Выбрать главу

.Утреннее пробуждение солнца и жизни брали свое, умиротворяли и обнадеживали. Хотя у меня в самом начале пути появилось гнетущее ощу­щение: что-то пошло, идет не так. Беспричинно, но ныла душа. То ли не так я шагнул, не в ту сторону глянул. А что, почему и откуда на меня набегало, понять не мог. Я же до беспамятства любил эту дорогу. Я же прошел и про­ездил ее не раз. На подъезде к Бобруйску и за ним уже все вокруг дышало родным мне Полесьем. И я начинал дышать им, воздухом и духом отцовского дома. Грибным, ягодным, звериным духом боров и дубрав, седыми туманами прогалин и укрытых ими кустарников. Тем, от чего и где я не один раз поми­рал, уходил и возвращался.

Явственно понял, что день начался и пошел не так, наверно, где-то посе­редине своего пути, когда Полесье стойко и неопровержимо явилось передо мной. Опять же, на росстанях, огромном, едва ли не вселенском круге сбе­жавшихся дорог, многих и многих их направлений: Мозырь, Гомель, Жлобин и непосредственно сам Бобруйск. Я выбрал из них свое, ступил на свое. А в глазах осталось ушедшее — колючая проволока по обочинам шоссе, пере­крывшая, преграждающая все подступы к лесу. За ней — перепаханная не мелиоративным ли плугом Мацепуры в два-три метра ширины земля, следо­вая полоса. Пахота была свежая, земля плодородная, хоть на хлеб намазывай, так масляно отсвечивала на солнце.

Обочинная ограда из колючей проволоки, судя по всему, была вынужден­но необходимой — лесные палы, пожары. Который год стояла сушь. Земля, долы и курганы, боры и дубравы пошли в минувшую зиму неоплодотворенными дождями. И теперь поджаривало, жгло так, что даже воздух дымился.

Все объяснимо, все так. Да как у нас говорят, не грех и перетакнуть. Напо­минание очень уж недоброе и жгучее. Память полешука еще не избыла его. Мы еще и сегодня зонно заключены за колючей проволокой — войной, парти­занщиной, беженством Чернобыля, отчуждением даже родных погостов.

Мне не раз приходилось наблюдать, быть свидетелем того, как отдает душу миру, уходит в небытие, улетает в вечный вырай птица, умирает лесной зверь и домашнее животное. Неслышимо, покорно, задумчиво и молча. Не с потусторонним ли уже добровольным соглашением и договором со смертью, достоинством и мужеством перед неизбежным, как воин, которого и враги предают земле с честью.

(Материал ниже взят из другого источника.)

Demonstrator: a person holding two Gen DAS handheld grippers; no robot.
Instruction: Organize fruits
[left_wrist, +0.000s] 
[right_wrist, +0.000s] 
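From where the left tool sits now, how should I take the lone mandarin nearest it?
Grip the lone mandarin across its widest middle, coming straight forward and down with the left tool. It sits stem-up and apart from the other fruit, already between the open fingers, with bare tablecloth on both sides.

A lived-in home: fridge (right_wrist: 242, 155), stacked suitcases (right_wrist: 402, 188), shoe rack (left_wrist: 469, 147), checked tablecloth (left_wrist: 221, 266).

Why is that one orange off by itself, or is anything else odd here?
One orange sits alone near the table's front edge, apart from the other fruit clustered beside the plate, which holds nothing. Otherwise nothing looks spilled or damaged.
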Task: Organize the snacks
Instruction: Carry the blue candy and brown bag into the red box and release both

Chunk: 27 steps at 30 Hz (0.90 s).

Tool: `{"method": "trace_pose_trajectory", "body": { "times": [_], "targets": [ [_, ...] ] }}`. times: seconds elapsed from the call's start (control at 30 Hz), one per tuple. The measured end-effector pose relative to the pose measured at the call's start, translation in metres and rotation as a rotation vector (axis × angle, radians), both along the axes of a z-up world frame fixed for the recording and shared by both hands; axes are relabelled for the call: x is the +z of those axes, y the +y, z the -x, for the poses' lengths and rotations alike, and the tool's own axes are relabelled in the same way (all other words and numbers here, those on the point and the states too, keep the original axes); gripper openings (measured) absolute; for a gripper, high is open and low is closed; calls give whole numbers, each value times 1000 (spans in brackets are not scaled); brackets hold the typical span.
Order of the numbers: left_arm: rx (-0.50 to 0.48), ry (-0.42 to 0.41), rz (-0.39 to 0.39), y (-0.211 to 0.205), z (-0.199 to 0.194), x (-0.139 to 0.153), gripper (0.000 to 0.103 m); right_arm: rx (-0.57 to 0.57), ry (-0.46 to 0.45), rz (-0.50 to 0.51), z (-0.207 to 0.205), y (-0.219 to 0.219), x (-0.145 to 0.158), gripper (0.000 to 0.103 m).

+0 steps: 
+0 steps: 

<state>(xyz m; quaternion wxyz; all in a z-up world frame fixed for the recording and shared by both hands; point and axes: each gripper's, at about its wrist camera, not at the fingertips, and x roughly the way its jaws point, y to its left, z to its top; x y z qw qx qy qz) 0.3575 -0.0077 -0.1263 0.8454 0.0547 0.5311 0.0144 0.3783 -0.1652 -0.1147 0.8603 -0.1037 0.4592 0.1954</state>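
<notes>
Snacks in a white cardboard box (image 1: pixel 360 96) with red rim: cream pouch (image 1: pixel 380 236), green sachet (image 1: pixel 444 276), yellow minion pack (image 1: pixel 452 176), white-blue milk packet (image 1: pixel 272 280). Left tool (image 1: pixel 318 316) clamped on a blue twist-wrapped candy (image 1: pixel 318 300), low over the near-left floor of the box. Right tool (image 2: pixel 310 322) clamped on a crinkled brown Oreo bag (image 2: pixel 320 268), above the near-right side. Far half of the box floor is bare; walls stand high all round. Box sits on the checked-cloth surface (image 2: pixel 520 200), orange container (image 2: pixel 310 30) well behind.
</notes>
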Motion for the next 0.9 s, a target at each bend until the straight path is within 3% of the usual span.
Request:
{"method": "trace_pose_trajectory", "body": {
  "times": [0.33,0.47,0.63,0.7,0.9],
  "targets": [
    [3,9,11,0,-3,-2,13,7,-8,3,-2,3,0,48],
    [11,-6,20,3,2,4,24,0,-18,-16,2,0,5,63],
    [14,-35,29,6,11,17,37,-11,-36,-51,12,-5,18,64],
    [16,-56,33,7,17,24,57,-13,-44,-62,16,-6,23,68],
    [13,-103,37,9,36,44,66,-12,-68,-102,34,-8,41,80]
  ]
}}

Разумно и просветленно, с неземным уже светом в глазах, свечечкой, последней данью земной своей сущности, неугасимой искринкой своего пребывания в этом мире.

Нечто подобное чувствовалось и в том, как дышали и блаженствовали яркой зеленью лиственные деревья, как пружинисто и колко прижмуривали очи хвойники, почти неземно уже стоя по обе стороны шоссе — их Стик­са. Почти по Лермонтову — пророчески смертно. Такая без дрожи и страха смертность свойственна наверняка всему живому и сущему только в роковую минуту. Об этом без слов говорили уже отмершие возле их ног, видимых и невидимых корней желтые и ломкие травы, исходящие трухой и перхотью серо-седые лосиные мхи Полесья. Те самые, из которых так озорно выгляды­вают в добрую летнюю пору молодые, росисто цыганоголовые, коренасто­белощекие боровики. Теперь же седые мхи обнажили белый песок, из которо­го они проклевывались, тленно обратились в прах. Песок шепотно и обмороч­но отпевал их. И не только их — мать-грибницу и ее живородное лоно.

Предчувствие того, что день не задался, пошел не так в самом начале пути, оправдывалось. На радость или горе, но прозорливость, предвидение, каким владели наши пращуры, в последнее время пробуждается и в нас. За ними была сила и мир, которые они несли на своих плечах и в руках, властвовали над собой и своей землей. Мы же владеем пустотой и безладьем. Опустошен и я. Гол как сокол. Пуст. Карманно, душевно. И в голове шаром покати. И в руках ничего. Никто не положил в мои ладони и камня даже — горсти земли из селища моей бабушки Устимьи Говор, жизнь которой на этой земле была дольше века — сто двенадцать лет. А сегодня там, где она вековала, — только горб. От ее селища, котлища, кубла, гнезда не осталось и знака. Нет знака и от дома, где родилась мама. А я памятью сердца, всем существом своим бегом бежал по болотам и трясинам к их святому гнездованию, чтобы нагрести, завернуть в тряпицу горсточку их праха и донести до места их упокоения, до ставшей им пухом родной земли.